Leticia Nogueira, PhD, one of the authors of the study, investigated this issue after being part of the emergency response team for Hurricane Harvey in Texas. “The impact natural disasters can have on hospitals’ operability became obvious to me then, and radiation therapy is especially problematic during hurricanes because of its reliance on working electricity, presence of specialized teams for treatment delivery, and patients’ required daily access to the treatment facility,” she said in an email.

“Outpatients [are most vulnerable]...if you’re having an inpatient treatment, nothing gets interrupted. Outpatient [therapy] is interrupted because we close the cancer center during the hurricanes,” Luis E. Raez, MD, chief scientific officer and medical director of Memorial Cancer Institute with the Memorial Healthcare System in Hollywood, Florida, and president of the Florida Society of Clinical Oncology (FLASCO) told Targeted Therapies in Oncology. Though experienced with contingency plans, Raez was not involved with this study.

According to the study, from 2003 to 2014, 101 disasters were declared, with the longest lasting up to 69 days. The longer the declaration, the worse the OS was for patients. The risk of death increased with the length of the disaster declaration in the first 27 days. After 30 days, the data became nonsignificant. The median observation time was 15 months, during which 1408 patients who experienced hurricane declaration died and 1331 patients who did not experience them died. The 5-year survival rate was 14.5% with hurricane disruption and 15.4% without.

The investigators examined type of insurance, comorbidities, type of treatment facility, and length of drive to the facility as factors of survival. A total of 960 (56.4%) patients on Medicare were exposed to disruptions compared with 944 (55.1%) who were not, and the second-most-common insurance was private, with 520 (30.6%) patients who were exposed and 570 (33.3%) who were not. More than half of both patient populations had no comorbidities, with 1117 (64.4%) and 1133 (65.3%) of those exposed and not exposed, respectively. Most patients were treated at comprehensive or teaching facilities, with 52.0% of each of the patient populations treated at comprehensive facilities and 23.2% of each at teaching facilities. Patients who were exposed drove a mean of 20.4 miles compared with 27.0 miles for those who were not.

Certain other factors could affect patients but were not included in the study, such as smoking history, adverse effects of treatment, and reasons other than a hurricane for taking breaks from therapy.

“Although additional information on patients’ clinical and sociodemographic risk factors would be beneficial, having additional information on modifiable factors, such as facilities’ emergency preparedness, and on patient reported outcomes, such as mental health and physical function, would be most valuable,” Nogueira said.

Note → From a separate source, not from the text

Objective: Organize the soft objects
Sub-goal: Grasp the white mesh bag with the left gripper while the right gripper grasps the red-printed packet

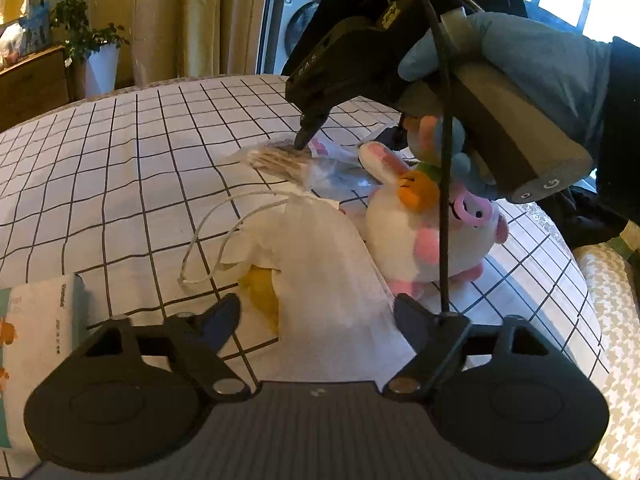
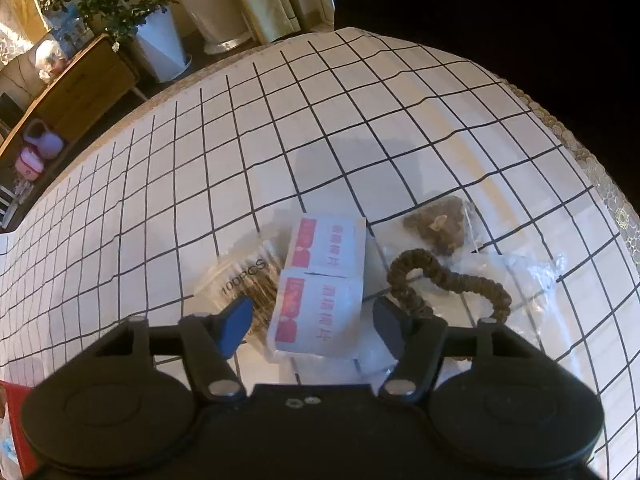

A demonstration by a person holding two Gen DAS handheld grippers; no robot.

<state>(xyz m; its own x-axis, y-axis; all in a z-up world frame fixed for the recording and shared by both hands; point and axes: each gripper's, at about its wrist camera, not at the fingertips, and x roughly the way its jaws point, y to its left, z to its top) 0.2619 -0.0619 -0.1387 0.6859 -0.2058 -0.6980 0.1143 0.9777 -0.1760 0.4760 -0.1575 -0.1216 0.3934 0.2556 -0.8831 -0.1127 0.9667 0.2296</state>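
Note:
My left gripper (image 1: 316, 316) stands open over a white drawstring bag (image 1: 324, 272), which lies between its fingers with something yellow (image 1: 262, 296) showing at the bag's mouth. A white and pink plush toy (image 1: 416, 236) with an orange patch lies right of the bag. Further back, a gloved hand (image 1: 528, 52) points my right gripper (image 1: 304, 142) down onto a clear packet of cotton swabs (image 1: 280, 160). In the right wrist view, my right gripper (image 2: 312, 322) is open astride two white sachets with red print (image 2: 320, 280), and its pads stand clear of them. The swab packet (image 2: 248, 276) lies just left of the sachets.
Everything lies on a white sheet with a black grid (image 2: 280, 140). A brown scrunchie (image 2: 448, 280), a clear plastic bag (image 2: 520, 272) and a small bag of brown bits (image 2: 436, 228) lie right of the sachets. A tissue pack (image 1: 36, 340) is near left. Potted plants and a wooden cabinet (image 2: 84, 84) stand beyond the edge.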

Nogueira noted the Emergency Preparedness Rule, created by the Centers for Medicare & Medicaid Services, can help health facilities identify patient care needs, as well as those of the staff and the community, in the event of a disaster.

Contingency plans are an important part of patient care, and hospitals have different ways to combat the issues that hurricanes bring. Raez experienced Hurricane Irma when it hit Miami in 2017. His hospital system lost $25 million because it had to shut down. Raez said this hurt patients, even indirectly, because the shutdown damaged the economy of the hospital, in turn affecting the patients.

“That puts the hospital in a bad shape to continue providing care after the hurricane,” Raez said.

As for Hurricane Dorian, the most recent hurricane affecting Florida, Raez said the hospitals implemented procedures like emergency call lists, emergency employee shifts, and post hurricane emergency coverage. They also checked the facilities ahead of time to make sure they were ready for the hurricane.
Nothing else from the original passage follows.